**Problem:**
Filter the entries down to the lines containing "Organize", and copy those lines.

**Data to examine:**
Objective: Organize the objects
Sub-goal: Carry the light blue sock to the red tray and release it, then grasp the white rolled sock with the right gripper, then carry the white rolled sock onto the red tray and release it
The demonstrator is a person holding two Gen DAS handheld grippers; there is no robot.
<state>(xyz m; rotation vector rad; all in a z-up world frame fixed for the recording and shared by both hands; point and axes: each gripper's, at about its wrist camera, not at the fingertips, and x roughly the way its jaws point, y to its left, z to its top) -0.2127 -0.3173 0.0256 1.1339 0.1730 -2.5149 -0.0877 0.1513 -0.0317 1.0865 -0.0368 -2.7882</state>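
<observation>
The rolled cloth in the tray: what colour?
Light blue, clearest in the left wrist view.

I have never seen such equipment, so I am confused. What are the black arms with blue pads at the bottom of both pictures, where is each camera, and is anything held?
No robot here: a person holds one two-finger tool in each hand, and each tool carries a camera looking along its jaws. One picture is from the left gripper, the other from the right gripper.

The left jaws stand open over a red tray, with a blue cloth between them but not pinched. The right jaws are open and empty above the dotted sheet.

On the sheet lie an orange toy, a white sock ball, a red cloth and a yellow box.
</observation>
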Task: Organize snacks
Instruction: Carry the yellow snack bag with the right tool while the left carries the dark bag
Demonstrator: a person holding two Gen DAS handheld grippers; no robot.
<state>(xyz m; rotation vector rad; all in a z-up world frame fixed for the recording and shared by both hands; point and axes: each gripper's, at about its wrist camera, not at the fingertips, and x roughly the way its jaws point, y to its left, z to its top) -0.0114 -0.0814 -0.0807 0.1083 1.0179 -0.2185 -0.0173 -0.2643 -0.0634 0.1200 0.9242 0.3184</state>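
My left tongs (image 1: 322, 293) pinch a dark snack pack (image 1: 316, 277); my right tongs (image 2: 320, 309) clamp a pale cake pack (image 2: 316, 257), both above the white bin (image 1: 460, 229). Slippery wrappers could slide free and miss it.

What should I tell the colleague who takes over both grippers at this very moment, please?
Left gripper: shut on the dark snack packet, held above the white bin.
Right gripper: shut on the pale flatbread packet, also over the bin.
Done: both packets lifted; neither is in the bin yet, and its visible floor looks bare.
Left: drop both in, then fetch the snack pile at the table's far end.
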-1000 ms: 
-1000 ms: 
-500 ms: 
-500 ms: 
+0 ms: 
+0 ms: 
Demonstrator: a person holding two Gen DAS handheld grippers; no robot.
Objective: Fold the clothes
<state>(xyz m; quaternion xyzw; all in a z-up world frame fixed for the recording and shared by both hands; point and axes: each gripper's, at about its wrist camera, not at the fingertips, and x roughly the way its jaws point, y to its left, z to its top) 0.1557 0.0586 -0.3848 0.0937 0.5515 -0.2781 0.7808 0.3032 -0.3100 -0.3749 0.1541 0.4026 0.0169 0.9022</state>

**Exercise answer:**
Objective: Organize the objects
Task: Organize snacks

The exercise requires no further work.